WHAT YOU NEED TO DO: In the listing below, find the line with "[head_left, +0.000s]" and copy every line from there up to and including the line with "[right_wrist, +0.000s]", exactly and without pictures.

DATA SHOWN:

========

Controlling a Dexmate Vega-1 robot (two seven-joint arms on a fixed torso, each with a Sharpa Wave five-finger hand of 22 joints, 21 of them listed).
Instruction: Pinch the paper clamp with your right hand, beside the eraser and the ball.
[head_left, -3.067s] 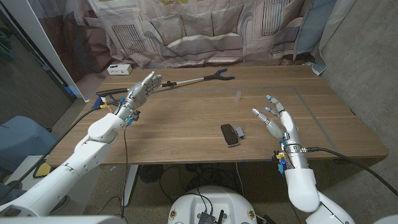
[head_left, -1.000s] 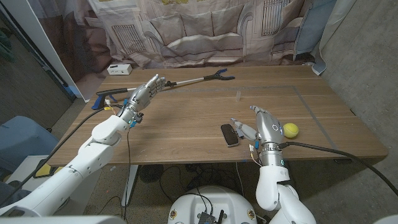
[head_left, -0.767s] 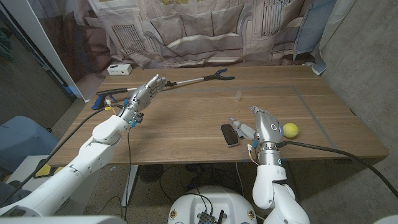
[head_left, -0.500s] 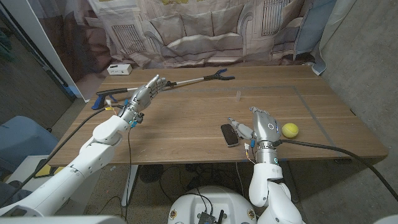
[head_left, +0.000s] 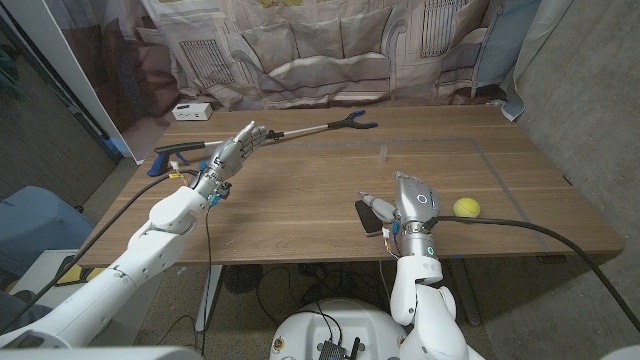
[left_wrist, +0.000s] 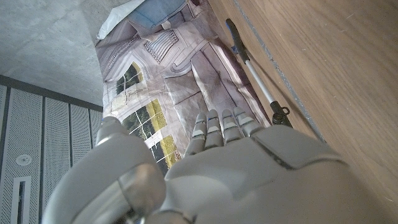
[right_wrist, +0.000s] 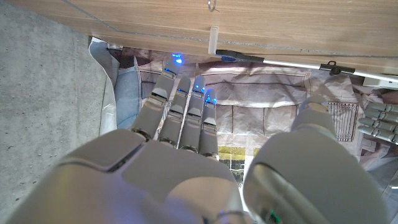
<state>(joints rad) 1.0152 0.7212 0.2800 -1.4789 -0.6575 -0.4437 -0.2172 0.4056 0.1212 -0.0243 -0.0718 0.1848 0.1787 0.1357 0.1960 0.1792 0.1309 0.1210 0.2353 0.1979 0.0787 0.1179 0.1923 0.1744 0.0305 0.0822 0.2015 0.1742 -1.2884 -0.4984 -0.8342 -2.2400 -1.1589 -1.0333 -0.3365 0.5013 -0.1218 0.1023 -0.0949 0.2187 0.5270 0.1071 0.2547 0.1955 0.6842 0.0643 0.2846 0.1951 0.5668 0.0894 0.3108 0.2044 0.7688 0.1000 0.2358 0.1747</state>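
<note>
— Two hands in view; which is working?

— The right hand (head_left: 413, 203), near the table's (head_left: 300, 215) front edge. It sits just beside the eraser (head_left: 369, 216), the dark oblong, and partly covers its right end. The ball (head_left: 465, 208) lies close by on the hand's far side.

— And the clamp?

— I cannot make it out now. My judgement is that it lies under or just in front of the right hand's fingers (head_left: 375, 200), between eraser and ball, which would explain why the hand sits there.

— Has it got hold?

— Cannot tell. In the head view the fingers reach toward the eraser, but the hand's back hides the fingertips. In the right wrist view the fingers lie side by side with the thumb set apart, and nothing is seen between them.

— The left hand?

— The left hand (head_left: 232, 152) is raised well apart on the table's other side, fingers extended, holding nothing. It is near the grabber (head_left: 300, 131), a long reaching tool, not plainly touching it. It appears parked clear of the work.
</note>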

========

RESULT OF THE EXERCISE:
[head_left, +0.000s] 
[left_wrist, +0.000s] 
[right_wrist, +0.000s] 

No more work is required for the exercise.